While most countries would prefer to remain neutral – and some will successfully straddle the two blocs – it will become increasingly difficult to do so over time. Most governments lack leverage. This constraint is seemingly reflected in recent US trade agreements with the UK and Vietnam, which were reported to include provisions designed to cut out Chinese suppliers in strategically important areas in the case of the UK, and to limit Chinese rerouting of exports in the case of Vietnam.

Similarly, a central feature of the recent US–EU trade deal, thrashed out at Trump’s golf course at Turnberry in late July, was a European commitment to spend around $750 billion on energy products from the US over three years, which would decrease the EU’s reliance on Russian energy.

Neutrality may be appealing, but the ability of other governments to act independently of the US or China is limited. The US is starting from a position of strength. Its traditional allies include: high-income knowledge economies such as the UK; cutting-edge manufacturers such as Taiwan, Korea, Japan and Germany; low-income manufacturers such as Vietnam and Mexico; and major commodity producers such as Canada and Australia.

In contrast, China’s allies tend to fall into one of two camps: autocracies or commodity producers – and frequently both. This will give China an edge over the US in securing supplies of critical minerals, including those needed for the green transition. But it leaves the US with a broader, more adaptable base – and a potential edge in technology.

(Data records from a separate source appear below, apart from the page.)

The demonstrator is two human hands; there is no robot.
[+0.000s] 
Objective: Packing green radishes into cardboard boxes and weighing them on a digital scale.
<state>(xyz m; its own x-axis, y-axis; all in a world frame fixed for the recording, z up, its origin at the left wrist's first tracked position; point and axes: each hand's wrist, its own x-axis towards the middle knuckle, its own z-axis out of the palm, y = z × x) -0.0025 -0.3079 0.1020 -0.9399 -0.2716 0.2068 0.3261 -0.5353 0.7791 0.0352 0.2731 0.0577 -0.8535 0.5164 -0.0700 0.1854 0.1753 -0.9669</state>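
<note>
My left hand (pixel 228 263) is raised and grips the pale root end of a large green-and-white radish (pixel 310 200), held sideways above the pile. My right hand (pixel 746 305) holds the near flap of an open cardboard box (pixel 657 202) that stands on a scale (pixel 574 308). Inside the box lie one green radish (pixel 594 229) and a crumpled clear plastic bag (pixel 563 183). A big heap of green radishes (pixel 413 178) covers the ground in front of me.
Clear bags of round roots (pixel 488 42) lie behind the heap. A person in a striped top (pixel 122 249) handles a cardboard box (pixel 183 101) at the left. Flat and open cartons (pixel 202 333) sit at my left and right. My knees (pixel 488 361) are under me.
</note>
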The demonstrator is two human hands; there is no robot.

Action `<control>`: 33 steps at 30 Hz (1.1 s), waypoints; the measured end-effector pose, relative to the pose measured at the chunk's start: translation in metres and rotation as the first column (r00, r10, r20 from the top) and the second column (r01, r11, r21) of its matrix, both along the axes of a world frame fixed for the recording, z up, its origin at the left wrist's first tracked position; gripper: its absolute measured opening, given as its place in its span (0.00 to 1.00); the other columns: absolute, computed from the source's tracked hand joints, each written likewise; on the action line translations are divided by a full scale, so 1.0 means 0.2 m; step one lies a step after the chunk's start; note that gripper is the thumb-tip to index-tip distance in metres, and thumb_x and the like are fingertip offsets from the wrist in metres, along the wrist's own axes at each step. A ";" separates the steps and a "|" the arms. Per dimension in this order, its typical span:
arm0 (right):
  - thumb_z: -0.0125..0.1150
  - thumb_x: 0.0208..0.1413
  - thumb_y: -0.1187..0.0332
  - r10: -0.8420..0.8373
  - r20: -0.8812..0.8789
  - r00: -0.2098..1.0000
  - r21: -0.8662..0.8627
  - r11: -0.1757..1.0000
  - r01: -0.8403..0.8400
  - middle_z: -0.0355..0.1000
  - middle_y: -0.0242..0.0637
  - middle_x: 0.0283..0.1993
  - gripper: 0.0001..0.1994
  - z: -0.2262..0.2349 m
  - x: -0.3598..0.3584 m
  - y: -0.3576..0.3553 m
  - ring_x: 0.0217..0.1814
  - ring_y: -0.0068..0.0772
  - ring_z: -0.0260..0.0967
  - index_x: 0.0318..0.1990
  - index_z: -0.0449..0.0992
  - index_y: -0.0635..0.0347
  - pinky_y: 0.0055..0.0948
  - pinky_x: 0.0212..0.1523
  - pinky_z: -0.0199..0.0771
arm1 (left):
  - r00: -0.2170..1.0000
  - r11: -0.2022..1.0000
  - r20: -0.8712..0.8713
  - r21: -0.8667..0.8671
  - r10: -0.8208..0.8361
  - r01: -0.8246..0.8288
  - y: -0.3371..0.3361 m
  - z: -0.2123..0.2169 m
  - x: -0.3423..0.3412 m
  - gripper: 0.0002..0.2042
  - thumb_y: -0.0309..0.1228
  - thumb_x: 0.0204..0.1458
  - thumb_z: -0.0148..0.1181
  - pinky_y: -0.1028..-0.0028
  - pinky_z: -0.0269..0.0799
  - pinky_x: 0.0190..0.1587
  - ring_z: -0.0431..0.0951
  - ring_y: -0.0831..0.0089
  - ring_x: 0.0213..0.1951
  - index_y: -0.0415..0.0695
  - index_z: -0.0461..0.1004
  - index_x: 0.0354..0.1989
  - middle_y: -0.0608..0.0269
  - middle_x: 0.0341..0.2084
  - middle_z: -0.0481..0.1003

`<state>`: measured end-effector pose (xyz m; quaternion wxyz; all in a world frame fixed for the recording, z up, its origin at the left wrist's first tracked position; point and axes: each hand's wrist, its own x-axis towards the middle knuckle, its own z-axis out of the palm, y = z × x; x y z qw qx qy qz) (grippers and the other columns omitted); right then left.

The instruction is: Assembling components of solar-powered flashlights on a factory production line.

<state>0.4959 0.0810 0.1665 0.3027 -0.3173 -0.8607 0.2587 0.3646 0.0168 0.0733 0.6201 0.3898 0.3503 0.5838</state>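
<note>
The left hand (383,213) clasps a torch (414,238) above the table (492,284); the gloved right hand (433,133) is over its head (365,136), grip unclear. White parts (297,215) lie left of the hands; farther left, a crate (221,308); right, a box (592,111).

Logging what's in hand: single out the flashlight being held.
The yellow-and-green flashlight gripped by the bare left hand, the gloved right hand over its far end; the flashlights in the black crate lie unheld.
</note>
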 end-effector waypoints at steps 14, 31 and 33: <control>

The real danger for Washington is that its aggressive stance – slapping tariffs on friends as well as foes – is pushing allies away and fracturing the US-led bloc.

Treating partners as adversaries risks undermining the very unity the hawks in Washington need to counter China’s rise. If pursued in full, far from reinvigorating economic growth, the more extreme elements of Trump’s nationalist agenda could reduce America’s GDP growth to less than 1 per cent a year. In this case, ‘America First’ would really mean ‘America Last’.

Where do we go from here?

Much remains uncertain about the form global fracturing will take, but the path we end up on will be determined by three things: whether America remains the leader around which the rest of the West coalesces; whether fracturing can be contained to sensitive areas; and – heaven forbid – whether an ever-deepening rivalry causes the two sides to go to war.

The dream of a benign, rules-based order in which countries trade freely, grow rich together and converge politically now looks hopelessly idealistic. Instead, we are entering an era where power matters more than process, and where trade policy is a tool of diplomacy, not economics. This will be uncomfortable for governments and disorienting for businesses that grew up in a borderless world. But wishing it away won’t help. The job now is to adapt – and fast.